Some of the series and titles published are A Town Called Fury, Blood Bond, Blood Valley, Border Empire Trilogy, Dante Valentine, DC Comics, Deathlands, Deathstalker, The Demon Wars Saga, The Destroyer (novel series), Dragon King Trilogy, Doomsday Warrior, Eagles, Earth Blood, Elantris, Executioner, The First Mountain Man, The Forrest Kingdom Saga, The Gospel of Mark, Jackknife, The Last Gunfighter, The Loner, Mack Bolan, Mark Dalton (series), Mistborn, The Mountain Man, The Night Angel Trilogy, North America's Forgotten Past, Outlanders, The Riyria Revelations, Rogue Angel, The Serrano Legacy, Sidewinders, Sons of Texas, Stony Man, The Survivalist, Texas Rangers, Vampire Earth, Vatta's War, Wayne of Gotham and Warbreaker.

==Reception==
The company's products have received largely positive reception, maintaining a cult following, especially within the United States, and they are considered by BookRiot to be "one of the best ones out there for finding audiobooks with sound effects". For their work on Vagrant Queen, they won the AudioFile magazine's Earphones Award for Exceptional Audio Performance. Their adaptations of Innkeeper Chronicles and Red Rising have been nominated for the Audie Awards. Their adaptation of Blue Moon Rising by Simon R. Green was positively reviewed by the magazine, complimenting their "well-rounded cast" and "engaging narration". The company's adaptations of DC and Marvel were given positive reviews, with Geek Girl Authority, ScreenRant and IGN praising their audio adaptations' fidelity to the original source material. The company's adaptation of A Court of Thorns and Roses gained a following among cosplayers, and NPR 's Robin Whitten noted that she was impressed by their adaptation of Marvel's Civil War. The company's adaptation of Crisis on Infinite Earths was included on the ninth spot on CBRs list of 10 Must-Listen Audio Adaptations of Comics.

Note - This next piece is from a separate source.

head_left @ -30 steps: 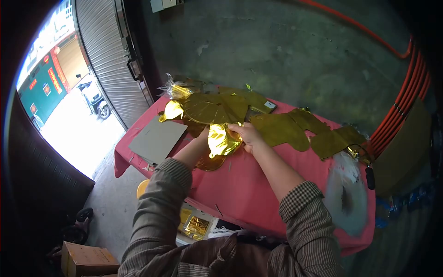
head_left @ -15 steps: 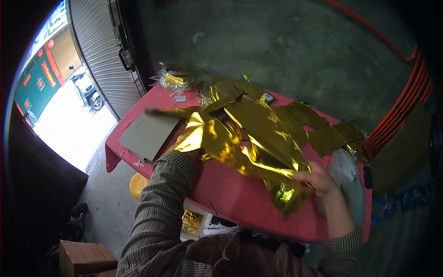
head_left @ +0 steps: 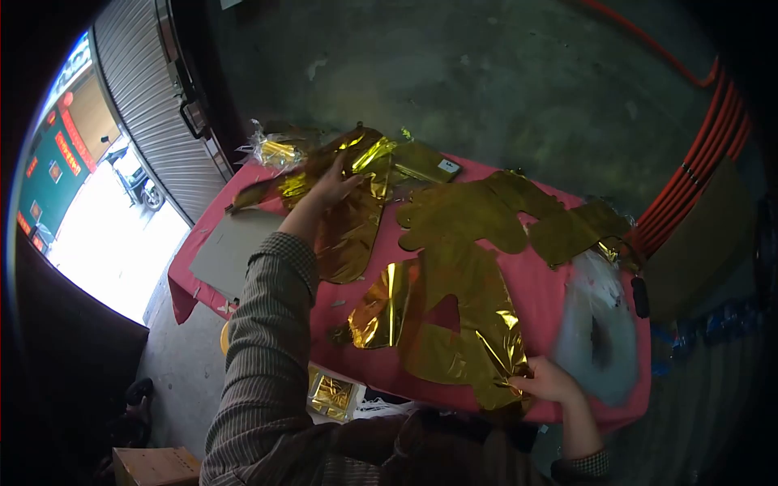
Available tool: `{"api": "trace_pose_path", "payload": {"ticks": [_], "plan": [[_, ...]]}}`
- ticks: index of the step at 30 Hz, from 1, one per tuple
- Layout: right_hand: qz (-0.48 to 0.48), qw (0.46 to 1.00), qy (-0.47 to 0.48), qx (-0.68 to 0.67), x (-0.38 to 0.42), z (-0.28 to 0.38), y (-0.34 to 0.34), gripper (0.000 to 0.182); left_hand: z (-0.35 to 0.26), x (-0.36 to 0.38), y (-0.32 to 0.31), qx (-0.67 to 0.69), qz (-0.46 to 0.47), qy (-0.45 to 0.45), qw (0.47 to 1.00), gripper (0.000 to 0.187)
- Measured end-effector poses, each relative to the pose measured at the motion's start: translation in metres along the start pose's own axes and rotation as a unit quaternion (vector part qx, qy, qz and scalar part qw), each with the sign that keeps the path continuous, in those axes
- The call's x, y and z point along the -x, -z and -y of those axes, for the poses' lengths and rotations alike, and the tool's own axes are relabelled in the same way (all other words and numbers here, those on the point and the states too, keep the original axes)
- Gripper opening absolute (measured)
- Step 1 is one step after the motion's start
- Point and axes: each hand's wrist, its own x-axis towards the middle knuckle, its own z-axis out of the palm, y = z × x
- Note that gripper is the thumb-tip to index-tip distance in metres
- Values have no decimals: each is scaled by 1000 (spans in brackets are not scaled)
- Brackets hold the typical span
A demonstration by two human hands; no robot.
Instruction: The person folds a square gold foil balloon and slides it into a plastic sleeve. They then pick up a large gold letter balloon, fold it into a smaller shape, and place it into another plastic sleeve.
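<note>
The gold foil balloon (head_left: 454, 316) that was stretched in the air a moment ago now lies flat on the red table (head_left: 551, 283), so it looks laid out. The right hand (head_left: 547, 379) pinches its crinkled near edge; the left hand (head_left: 332, 186) reaches open-fingered onto the shiny foil pile (head_left: 365, 162). 1 grey cardboard sheet (head_left: 223, 251) sits beside it.

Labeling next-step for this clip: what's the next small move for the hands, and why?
Probably let go with the right hand: the gold foil piece it pinches already lies spread on the red table, while the left hand reaches into the far foil pile.
</note>
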Motion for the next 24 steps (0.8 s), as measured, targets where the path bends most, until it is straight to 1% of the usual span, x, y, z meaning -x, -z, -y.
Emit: {"api": "trace_pose_path", "payload": {"ticks": [2,3,4,5,6,8,9,11,12,13,14,15,16,17,18,19,20,22,23,24], "plan": [[-4,998,6,56,3,3,-2,16,34,-29,-3,-6,2,-61,998,85],[-9,999,4,53,5,3,-1,16,22,-29,2,12,-13,-29,999,80],[-13,999,7,38,8,1,2,15,11,-30,9,-31,13,49,998,79],[-15,1000,10,24,10,0,3,15,-14,-24,21,-74,38,128,988,78],[-17,1000,5,22,13,3,4,15,13,-37,14,-72,44,128,988,78],[-14,998,2,61,19,10,6,20,60,-56,-3,-92,-10,48,995,73],[-15,998,-7,56,20,9,6,20,42,-46,-8,-88,0,50,995,73],[-108,993,42,19,21,8,4,34,-4,-24,-13,-182,-64,-60,979,69],[-112,993,33,14,21,14,1,34,-30,-7,-16,-157,3,-50,986,63],[-230,959,35,161,20,23,-3,39,-39,5,-29,-153,12,-54,987,63],[-336,891,33,303,19,31,-6,45,-45,17,-41,-244,113,-28,963,64],[-340,891,26,299,13,33,-9,45,-49,30,-48,-333,209,-4,919,65],[-344,875,104,325,3,33,-12,48,-50,49,-56,-334,213,-10,918,65],[-347,851,180,350,-6,33,-15,50,-48,69,-64,-358,162,-8,920,66],[-316,849,209,369,-15,36,-22,53,-48,78,-70,-379,109,-8,919,67],[-284,844,238,388,-24,39,-28,55,-48,75,-70,-378,111,-15,919,67],[-290,843,235,387,-36,36,-33,55,-45,72,-66,-372,124,-8,920,67],[-246,823,272,435,-61,24,-39,61,-55,70,-56,-375,150,-2,915,69],[-248,821,274,435,-67,19,-37,61,-56,70,-55,-377,147,-3,915,69],[-244,832,220,447,-72,15,-36,62,-58,70,-56,-382,120,-19,916,70]]}}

However, their adaptation of DC's Countdown received negative reviews, calling the voice acting "hit-or-miss", the dialogue "stereotypical" and the sound effects "[sounding] like afterthoughts". Their adaptation of The Warded Man by Peter V. Brett was also criticised for having sound effects which were "excessively loud". Their adaptation of Corum by Michael Moorcock was also criticised on account of the fact that the voice actor portraying Corum himself possessed an "inconsistent accent". The company's production of Alan Grant's Batman: The Stone King received a negative review, stating that "The production's major flaw is a lack of commitment to either the dramatised or the audiobook form. Uneven dialogue is lumped into excessive stretches of narration, with sound effects that often sound after the narrator's aural cue. Comic book fanatics will enjoy an exciting portrayal of their favourite characters, but listeners who want a story which breaks the bounds of its genre should look elsewhere." The company's adaptation of White Sand also received a mixed review, praising the vocal performances, but deriding the narrative as "lacklustre".